What is being asked: Look below for the line containing "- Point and" and the line containing "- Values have"; repeat exactly those two lines and all lines between them, and nothing else.

Dataset extract:

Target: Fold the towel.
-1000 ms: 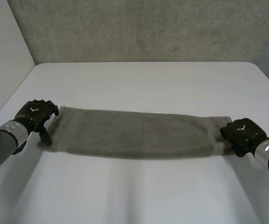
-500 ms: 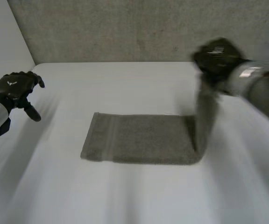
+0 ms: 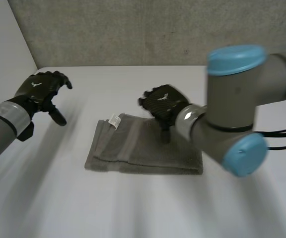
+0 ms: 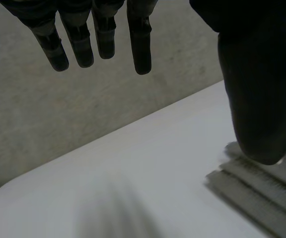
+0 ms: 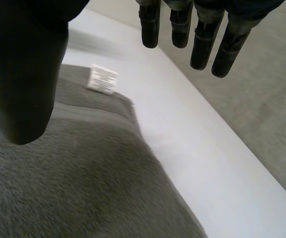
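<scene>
The grey towel [image 3: 143, 148] lies folded in half on the middle of the white table [image 3: 133, 208], its upper layer ending a little short of the left edge. A white tag [image 3: 114, 120] sticks up at the far left corner. My right hand [image 3: 163, 101] hovers open just above the towel's far edge, its arm reaching in from the right. In the right wrist view the fingers [image 5: 202, 39] are straight, with the towel [image 5: 73, 183] and tag [image 5: 102, 79] below them. My left hand [image 3: 41, 89] is raised left of the towel, open and holding nothing; the towel's edge [image 4: 262, 198] lies beside its thumb [image 4: 259, 89].
A grey concrete wall [image 3: 148, 29] stands behind the table's far edge. A pale wall [image 3: 4, 54] runs along the left side. My right arm's big joint [image 3: 232, 114] hangs over the table right of the towel.
My right hand carried the towel's right end up and over to the left, then let it go, leaving the towel folded in half. The left hand let go and lifted away leftward.
</scene>
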You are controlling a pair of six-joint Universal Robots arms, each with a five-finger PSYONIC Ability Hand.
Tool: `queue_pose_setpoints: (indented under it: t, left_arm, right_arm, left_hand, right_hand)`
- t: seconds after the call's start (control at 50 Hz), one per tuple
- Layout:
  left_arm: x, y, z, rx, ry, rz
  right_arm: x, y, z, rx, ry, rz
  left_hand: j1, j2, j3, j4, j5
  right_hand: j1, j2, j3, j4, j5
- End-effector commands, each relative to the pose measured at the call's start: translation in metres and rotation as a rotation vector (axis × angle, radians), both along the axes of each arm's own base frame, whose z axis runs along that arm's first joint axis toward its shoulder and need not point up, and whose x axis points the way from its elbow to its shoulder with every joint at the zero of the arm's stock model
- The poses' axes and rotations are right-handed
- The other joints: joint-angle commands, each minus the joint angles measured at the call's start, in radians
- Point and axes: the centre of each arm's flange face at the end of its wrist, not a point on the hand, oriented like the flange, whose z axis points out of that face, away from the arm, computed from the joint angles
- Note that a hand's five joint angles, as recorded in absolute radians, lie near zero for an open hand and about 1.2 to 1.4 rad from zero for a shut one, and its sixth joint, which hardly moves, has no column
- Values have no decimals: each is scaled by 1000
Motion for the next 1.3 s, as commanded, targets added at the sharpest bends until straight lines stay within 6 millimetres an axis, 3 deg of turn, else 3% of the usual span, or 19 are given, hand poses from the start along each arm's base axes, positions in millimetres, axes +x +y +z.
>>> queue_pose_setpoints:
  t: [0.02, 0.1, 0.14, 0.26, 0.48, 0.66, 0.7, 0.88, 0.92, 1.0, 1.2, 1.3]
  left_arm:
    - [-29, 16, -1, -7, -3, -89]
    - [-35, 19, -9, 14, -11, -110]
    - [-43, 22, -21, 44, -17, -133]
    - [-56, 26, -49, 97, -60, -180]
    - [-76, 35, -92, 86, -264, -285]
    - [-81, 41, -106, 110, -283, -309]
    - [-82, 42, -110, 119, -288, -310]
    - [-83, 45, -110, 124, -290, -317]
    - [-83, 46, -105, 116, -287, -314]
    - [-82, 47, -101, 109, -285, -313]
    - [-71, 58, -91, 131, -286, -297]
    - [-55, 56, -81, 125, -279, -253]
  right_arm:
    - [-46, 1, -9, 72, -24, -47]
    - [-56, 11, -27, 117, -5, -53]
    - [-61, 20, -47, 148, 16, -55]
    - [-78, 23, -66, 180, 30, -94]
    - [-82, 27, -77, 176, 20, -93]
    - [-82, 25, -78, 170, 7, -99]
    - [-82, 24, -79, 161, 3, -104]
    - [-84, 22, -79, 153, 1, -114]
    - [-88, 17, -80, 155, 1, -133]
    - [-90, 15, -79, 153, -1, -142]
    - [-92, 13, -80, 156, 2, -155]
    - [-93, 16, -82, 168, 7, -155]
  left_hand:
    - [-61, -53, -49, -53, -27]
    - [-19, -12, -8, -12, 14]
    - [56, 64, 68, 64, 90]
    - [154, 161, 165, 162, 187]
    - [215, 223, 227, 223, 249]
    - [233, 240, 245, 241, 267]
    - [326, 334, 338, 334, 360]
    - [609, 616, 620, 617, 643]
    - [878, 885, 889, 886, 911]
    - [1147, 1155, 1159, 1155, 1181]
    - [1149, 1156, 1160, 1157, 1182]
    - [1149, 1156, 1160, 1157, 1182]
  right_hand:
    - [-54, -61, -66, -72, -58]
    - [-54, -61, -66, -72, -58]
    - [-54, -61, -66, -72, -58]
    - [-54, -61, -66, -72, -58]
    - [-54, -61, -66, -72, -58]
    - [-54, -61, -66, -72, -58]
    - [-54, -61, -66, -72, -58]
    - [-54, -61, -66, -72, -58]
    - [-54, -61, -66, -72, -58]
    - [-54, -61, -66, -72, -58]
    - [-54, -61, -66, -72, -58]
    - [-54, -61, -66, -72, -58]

Answer to this task:
- Point and axes: the centre of each arm's flange face at the end of its wrist, not a point on the hand, oriented like the flange, whose z axis points out of that face, away from the arm, computed from the joint angles
- Note that a hand's five joint angles, as recorded in absolute radians, lie near zero for an open hand and about 1.2 to 1.4 rad from zero for a shut one, and its sixth joint, which hardly moves, has no column
- Values have no decimals: each is scaled by 1000

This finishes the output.